The children had all the lights
off and the kerosene lamp lit. In the winter the electricity always goes out in
Winslow. During the first storm and every storm thereafter. Now the wick lamp
that usually occupied her grandmother’s mantel sat on the outer hearth, casting
yellow light upward onto their innocent faces. Boo glared at Hazel from beneath
the vanity. Though the kids looked glad to see her, they kept their distance.
In the flickering light of the oil lamp, Hazel figured she must look a fright.
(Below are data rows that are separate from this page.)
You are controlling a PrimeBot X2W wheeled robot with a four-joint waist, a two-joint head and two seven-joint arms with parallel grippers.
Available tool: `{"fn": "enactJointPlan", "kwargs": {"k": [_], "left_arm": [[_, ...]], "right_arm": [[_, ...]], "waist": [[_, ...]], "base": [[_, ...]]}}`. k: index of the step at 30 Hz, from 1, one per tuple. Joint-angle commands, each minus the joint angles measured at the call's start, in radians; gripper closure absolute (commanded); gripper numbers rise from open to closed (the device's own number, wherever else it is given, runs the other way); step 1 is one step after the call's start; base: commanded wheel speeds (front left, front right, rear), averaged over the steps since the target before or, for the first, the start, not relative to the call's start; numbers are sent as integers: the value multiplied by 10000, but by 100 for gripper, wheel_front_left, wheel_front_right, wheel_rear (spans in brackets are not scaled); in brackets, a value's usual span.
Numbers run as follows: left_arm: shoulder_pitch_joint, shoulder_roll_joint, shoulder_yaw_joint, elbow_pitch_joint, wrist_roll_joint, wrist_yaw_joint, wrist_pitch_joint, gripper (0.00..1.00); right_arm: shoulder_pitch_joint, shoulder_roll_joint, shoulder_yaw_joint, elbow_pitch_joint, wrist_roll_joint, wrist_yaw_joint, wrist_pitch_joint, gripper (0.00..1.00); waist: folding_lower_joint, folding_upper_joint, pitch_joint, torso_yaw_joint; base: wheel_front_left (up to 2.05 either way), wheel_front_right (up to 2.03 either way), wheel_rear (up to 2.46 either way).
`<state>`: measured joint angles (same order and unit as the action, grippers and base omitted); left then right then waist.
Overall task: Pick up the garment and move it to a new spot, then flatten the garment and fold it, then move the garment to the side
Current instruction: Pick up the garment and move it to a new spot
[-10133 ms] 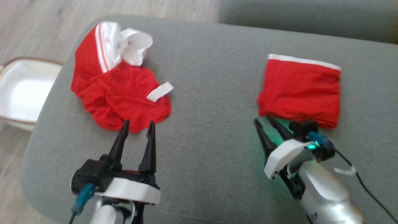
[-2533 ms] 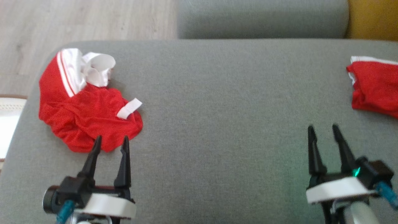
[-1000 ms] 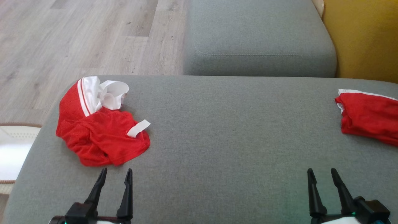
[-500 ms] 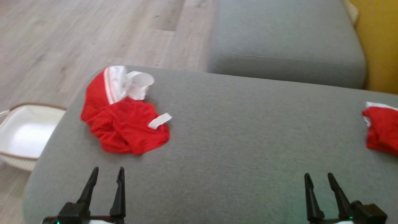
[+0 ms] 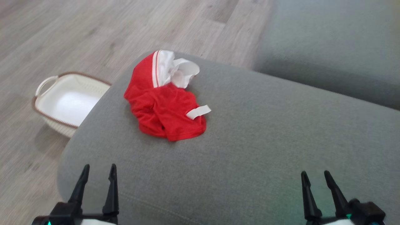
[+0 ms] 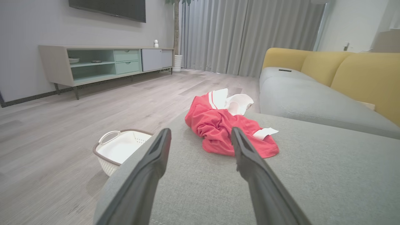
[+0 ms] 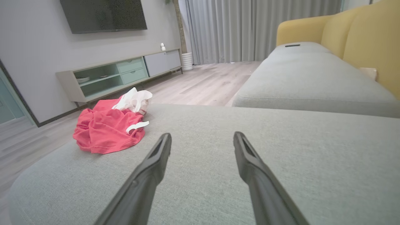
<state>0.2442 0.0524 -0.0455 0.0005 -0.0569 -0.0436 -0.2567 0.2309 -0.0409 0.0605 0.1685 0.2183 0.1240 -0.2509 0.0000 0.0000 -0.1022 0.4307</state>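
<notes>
I turned the head to the left, so the whole picture slid over. My camera moved, not the things. The folded red piece that was on my right a second ago has slipped out of the head view. Now the crumpled red and white garment (image 5: 165, 106) sits near the middle of it. It lies on the grey sofa cushion (image 5: 265, 140), close to the cushion's left edge. The white basket (image 5: 43, 90) on the floor beside that edge shows more than before.

Both arms have come back low. My left claw (image 5: 98, 167) is spread wide and holds nothing, well short of the garment. My right claw (image 5: 314, 173) is spread wide too and holds nothing, far off to the right over bare cushion.

I think the folded piece is done and this heap is the next job. It is not picked up yet. It is all bunched, with the white part at the far end and a white strip (image 5: 198, 112) on top. The left claw is nearer, so I guess it should reach first. I would take care, since the heap could slide off the edge toward the basket
</notes>
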Motion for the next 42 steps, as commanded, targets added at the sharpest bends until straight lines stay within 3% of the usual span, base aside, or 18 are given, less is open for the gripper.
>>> {"fn": "enactJointPlan", "kwargs": {"k": [1,11,18,28,36,42], "left_arm": [[-478,-22,388,-421,-43,82,-51,0],[-517,-22,673,-684,-179,258,-51,0],[-1023,45,758,-573,34,-132,-51,0],[-4823,930,1018,-571,11,-689,-51,0],[-8526,1528,344,1769,-501,-849,-51,0],[-11660,1942,-393,5472,-1536,-866,413,0]], "right_arm": [[-702,-93,253,-294,-87,67,-109,0],[-1182,-93,409,-74,-274,67,-109,0],[-902,-93,106,-212,-438,67,-109,0],[-1461,-840,131,-712,-983,67,-109,0],[-2401,-1727,257,-1029,-1184,67,-109,0],[-3113,-2515,396,-1399,-1342,67,-109,0]], "waist": [[0,0,262,236],[0,0,738,612],[0,0,1018,817],[0,0,3088,332],[0,0,4691,-43],[0,0,6095,-428]], "base": [[0,0,0],[0,0,0],[0,0,0],[0,0,0],[0,0,0],[0,0,0]]}}
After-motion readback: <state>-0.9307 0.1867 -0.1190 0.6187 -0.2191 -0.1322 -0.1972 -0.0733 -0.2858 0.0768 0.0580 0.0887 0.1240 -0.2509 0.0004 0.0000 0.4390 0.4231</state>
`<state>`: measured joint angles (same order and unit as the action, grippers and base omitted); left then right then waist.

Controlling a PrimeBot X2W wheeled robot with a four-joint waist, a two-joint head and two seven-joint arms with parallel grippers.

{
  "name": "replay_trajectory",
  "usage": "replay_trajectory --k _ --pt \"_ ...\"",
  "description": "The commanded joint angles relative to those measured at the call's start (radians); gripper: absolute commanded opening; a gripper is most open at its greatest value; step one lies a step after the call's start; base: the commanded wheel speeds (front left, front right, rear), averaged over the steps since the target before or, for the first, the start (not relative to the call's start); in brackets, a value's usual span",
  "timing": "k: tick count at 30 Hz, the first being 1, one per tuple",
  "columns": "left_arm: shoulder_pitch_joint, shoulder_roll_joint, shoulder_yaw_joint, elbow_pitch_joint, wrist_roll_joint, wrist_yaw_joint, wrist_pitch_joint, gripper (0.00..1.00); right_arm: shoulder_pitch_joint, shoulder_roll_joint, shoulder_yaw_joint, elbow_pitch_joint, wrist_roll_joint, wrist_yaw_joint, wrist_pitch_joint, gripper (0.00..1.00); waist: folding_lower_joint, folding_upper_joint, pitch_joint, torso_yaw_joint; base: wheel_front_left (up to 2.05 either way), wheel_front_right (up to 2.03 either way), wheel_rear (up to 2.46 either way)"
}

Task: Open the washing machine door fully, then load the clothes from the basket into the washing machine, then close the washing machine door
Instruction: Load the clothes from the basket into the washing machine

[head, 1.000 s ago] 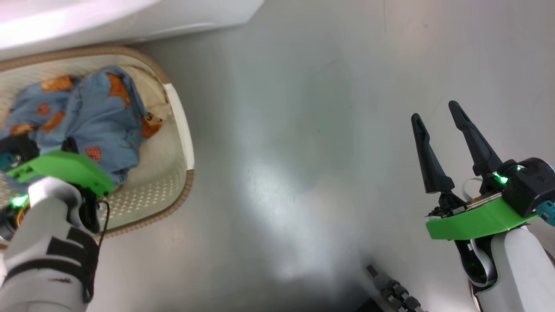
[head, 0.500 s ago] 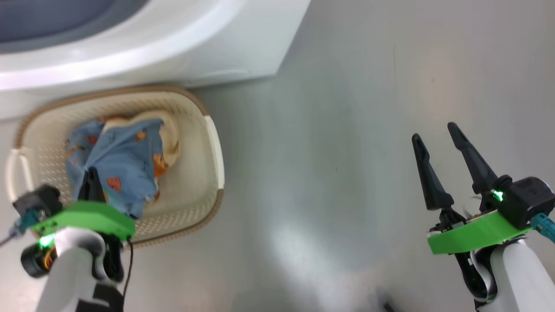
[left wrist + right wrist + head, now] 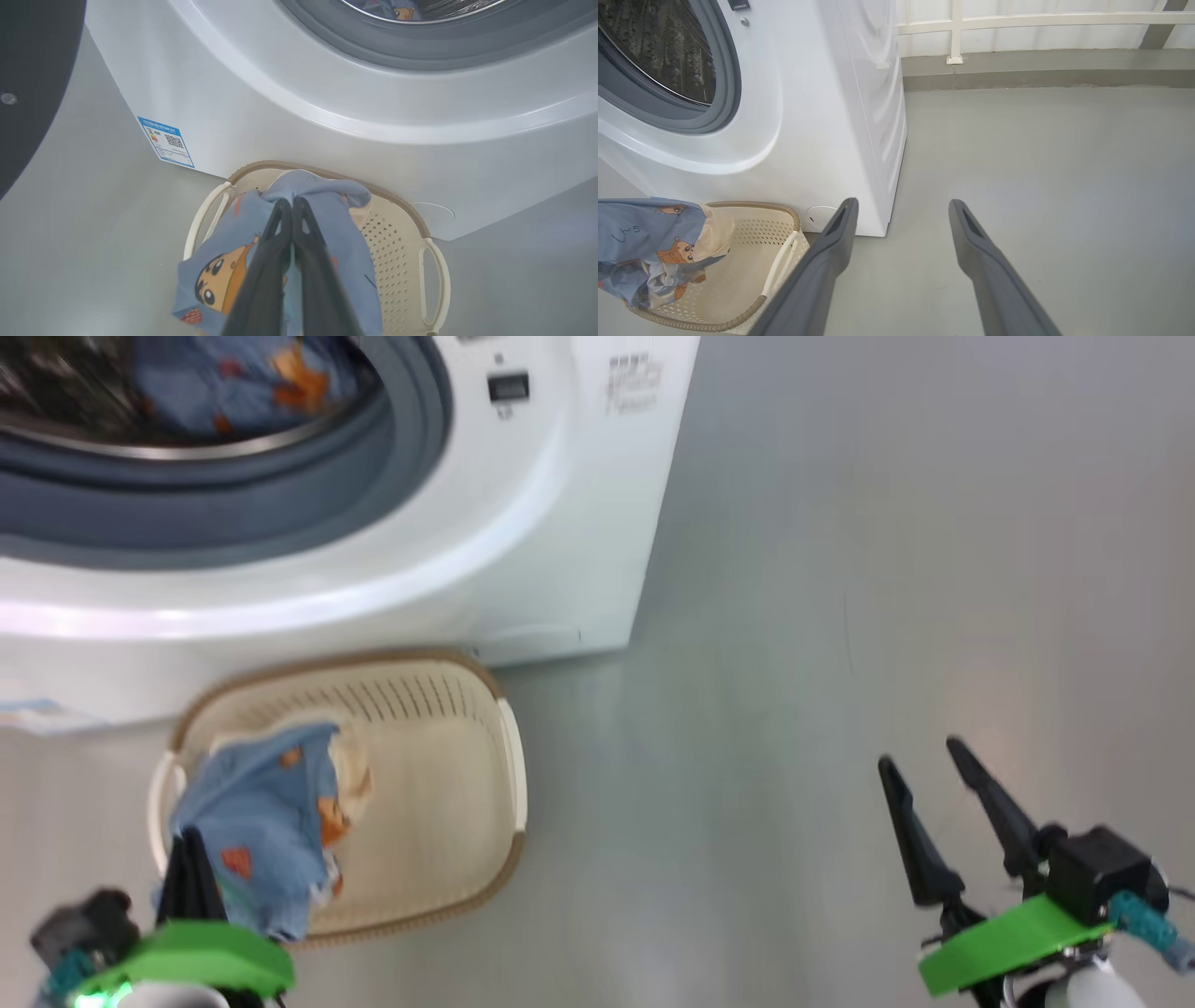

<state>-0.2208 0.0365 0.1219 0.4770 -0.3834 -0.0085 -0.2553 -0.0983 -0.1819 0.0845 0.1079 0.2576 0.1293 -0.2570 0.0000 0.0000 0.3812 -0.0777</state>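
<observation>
My left gripper (image 3: 292, 201) is shut on a light blue bear-print garment (image 3: 341, 224) of the clothes, which hangs from the fingertips over the cream basket (image 3: 402, 238). In the head view that gripper (image 3: 191, 845) sits at the lower left, with the garment (image 3: 271, 803) draped over the basket (image 3: 439, 775). The washing machine (image 3: 560, 523) stands behind the basket with its drum open and more blue clothes (image 3: 224, 378) inside. The washing machine door (image 3: 32, 70) shows as a dark edge swung out to the left. My right gripper (image 3: 920, 753) is open over bare floor, holding nothing.
The basket (image 3: 752, 261) sits on the grey floor right against the machine's front (image 3: 822, 93). A blue label (image 3: 167, 142) marks the machine's lower left corner. A white railing (image 3: 1017, 21) and low kerb run along the back wall. Open floor spreads to the right.
The head camera has tilted up, bringing the machine's opening into view. My left gripper has stayed shut on the blue garment and risen with it above the basket. My right gripper stays open.
</observation>
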Motion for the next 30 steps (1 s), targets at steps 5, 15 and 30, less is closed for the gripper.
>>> replay_trajectory --k 5,15,30 --pt "0.131 0.014 -0.017 -0.146 -0.026 0.031 -0.006 0.00 0.066 0.004 0.021 -0.011 0.003 0.001 -0.005 1.00 0.0000 0.0000 -0.198 0.011 0.00 0.00 0.00" --pt "0.284 0.014 -0.037 -0.329 -0.015 0.055 -0.006 0.00 0.143 0.001 0.017 -0.003 0.001 0.001 -0.005 1.00 0.0000 0.0000 -0.309 0.016 0.00 0.00 0.00" --pt "0.397 0.014 -0.050 -0.466 0.004 0.088 -0.006 0.00 0.196 0.015 0.006 0.002 -0.006 0.001 -0.005 1.00 0.0000 0.0000 -0.414 0.045 0.00 0.00 0.00"
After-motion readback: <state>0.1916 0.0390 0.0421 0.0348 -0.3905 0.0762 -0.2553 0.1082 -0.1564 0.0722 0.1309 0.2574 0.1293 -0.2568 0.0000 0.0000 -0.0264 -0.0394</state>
“Are you sick too, Hazel?” Violet
asked.
“No, no, I’m fine.” She smoothed
her tangled hair and hiked up her drooping shorts. “Have you seen my
grandmother?”
“Haven’t seen anybody ’cept Aaron.
Maybe she’s hiding too.”
“I hope so. Here, sit.” Hazel
positioned the three kids on the chenille bedspread. “I’m glad you’re all
together. Listen, we have to leave here.”
Each nodded their head as though
they already knew that.
“Remember how we play
hide-and-go-seek?”
More grave nods.
“Let’s play it now, only I’m going
to count to one million zillion so you need to stay hidden for a long time.
Don’t come out till you hear me yell ‘olly olly oxen free.’ Just me.
Understand?” Then she thought,
Brilliant.
Now if something happens to
me, they’ll wither away in their hiding spots, waiting for a call that will never
come.
She chased the worry away. No time for it now.